From the line that contains "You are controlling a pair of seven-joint" to the final line of the entries, return every line exactly and leave out all others.

## Data to examine
________
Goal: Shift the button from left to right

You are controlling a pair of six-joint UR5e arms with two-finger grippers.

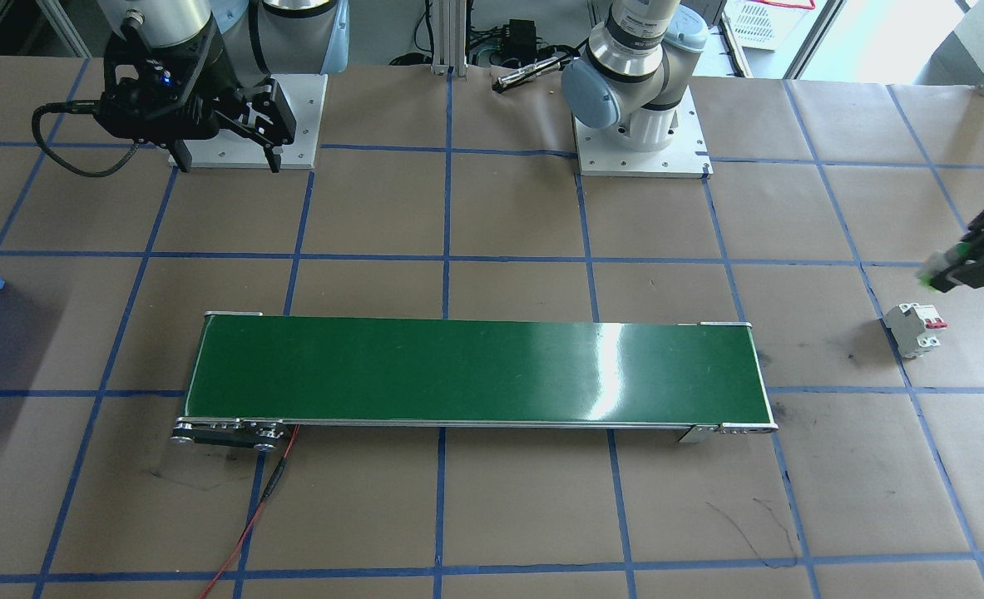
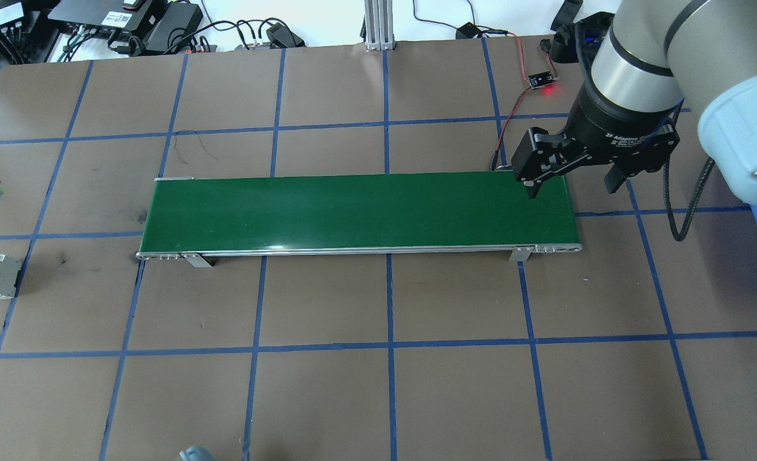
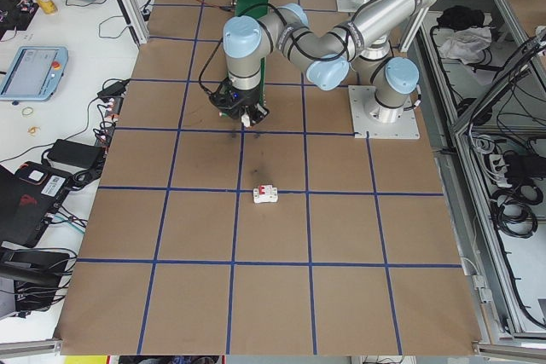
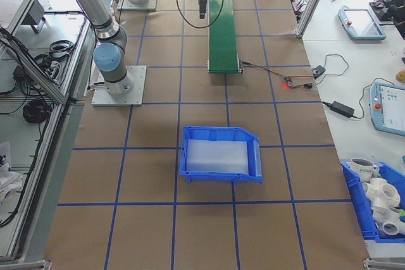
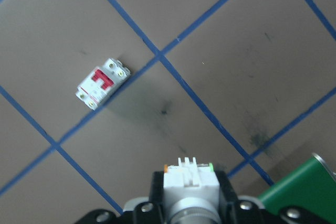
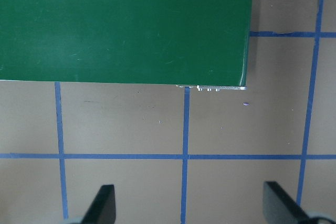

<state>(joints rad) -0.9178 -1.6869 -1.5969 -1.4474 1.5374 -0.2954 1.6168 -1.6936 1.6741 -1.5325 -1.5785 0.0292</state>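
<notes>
Green at the base and white-grey in the body, carried clear of the brown-papered desk (image 1: 458, 516) – so hangs the button (image 5: 190, 178), clamped between the left fingers (image 5: 157, 190) at the desk's left end. Pinched across the body, cap toward the palm and terminals outward, probably so that the base can meet a surface first when lowered. Seen in the front-facing view only as a bright green speck at the far right edge, well apart from everything but the white circuit breaker (image 1: 916, 327) lying just below it on the paper (red toggles up, not part of the job, best left alone).

Off toward the right, the green conveyor belt (image 1: 475, 370) stretched between the two arms – likely the route across, since its near corner already shows in the left wrist view. Empty for now.

At the belt's other end, the right fingers (image 6: 102, 205) spread wide with nothing between them, hovering above the desk just beside the belt's end; judged to be poised there to receive whatever arrives. Beyond them, a blue bin (image 4: 221, 156) on the right-hand side, perhaps the final stop.

By this reckoning: picked up, not yet set on the belt, most of the crossing ahead.
</notes>
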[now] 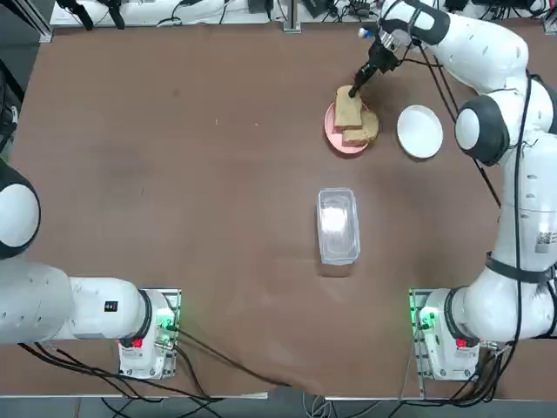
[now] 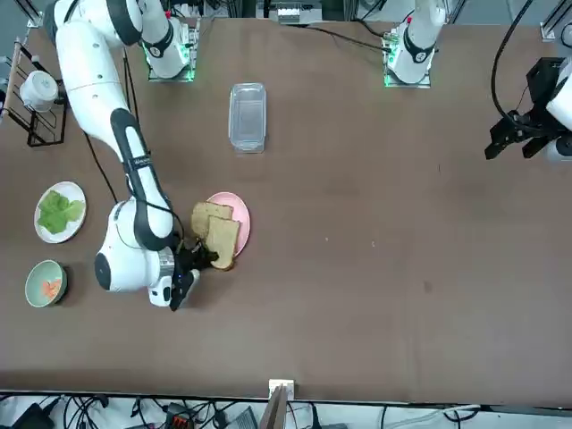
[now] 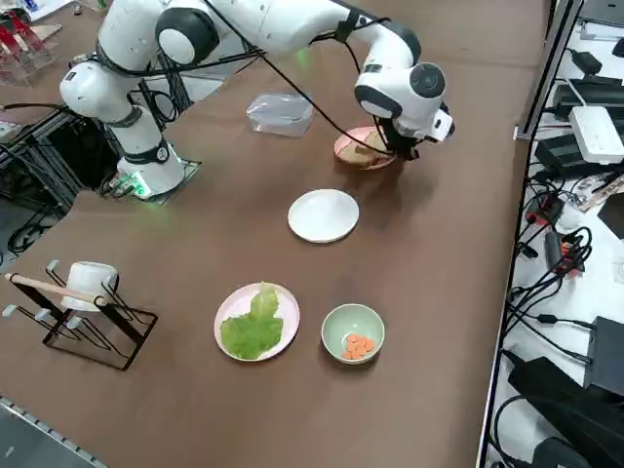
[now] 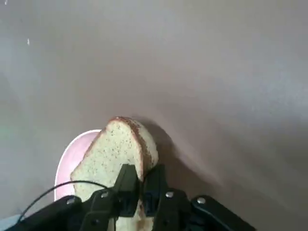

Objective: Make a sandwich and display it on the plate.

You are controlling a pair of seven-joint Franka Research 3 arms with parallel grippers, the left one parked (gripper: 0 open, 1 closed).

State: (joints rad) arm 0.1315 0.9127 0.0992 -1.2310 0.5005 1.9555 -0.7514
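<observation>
Right gripper [image 4: 139, 192] at the table's far side, jaws clamped on the edge of a bread slice [image 1: 348, 109] over the pink plate [image 1: 334, 132] (second slice [image 1: 362, 129] lies there). White plate [image 1: 420, 131] bare, just right.

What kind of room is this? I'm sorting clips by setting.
Probably a robotics lab, not a kitchen: a brown table with cables along its edge, and the right gripper shut on a bread slice over a pink plate.
</observation>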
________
## Response
You are controlling a pair of seven-joint Franka Research 3 arms with parallel grippers, the left one parked (gripper: 0 open, 1 closed).

State: (joints rad) arm 0.1315 0.9127 0.0992 -1.2310 0.5005 1.9555 -0.7514
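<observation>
Right gripper [image 4: 139, 192] at the table's far side, jaws clamped on the edge of a bread slice [image 1: 348, 109] over the pink plate [image 1: 334, 132] (second slice [image 1: 362, 129] lies there). White plate [image 1: 420, 131] bare, just right.

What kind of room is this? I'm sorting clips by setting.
Probably a robotics lab, not a kitchen: a brown table with cables along its edge, and the right gripper shut on a bread slice over a pink plate.
</observation>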

That completes the answer to this exercise.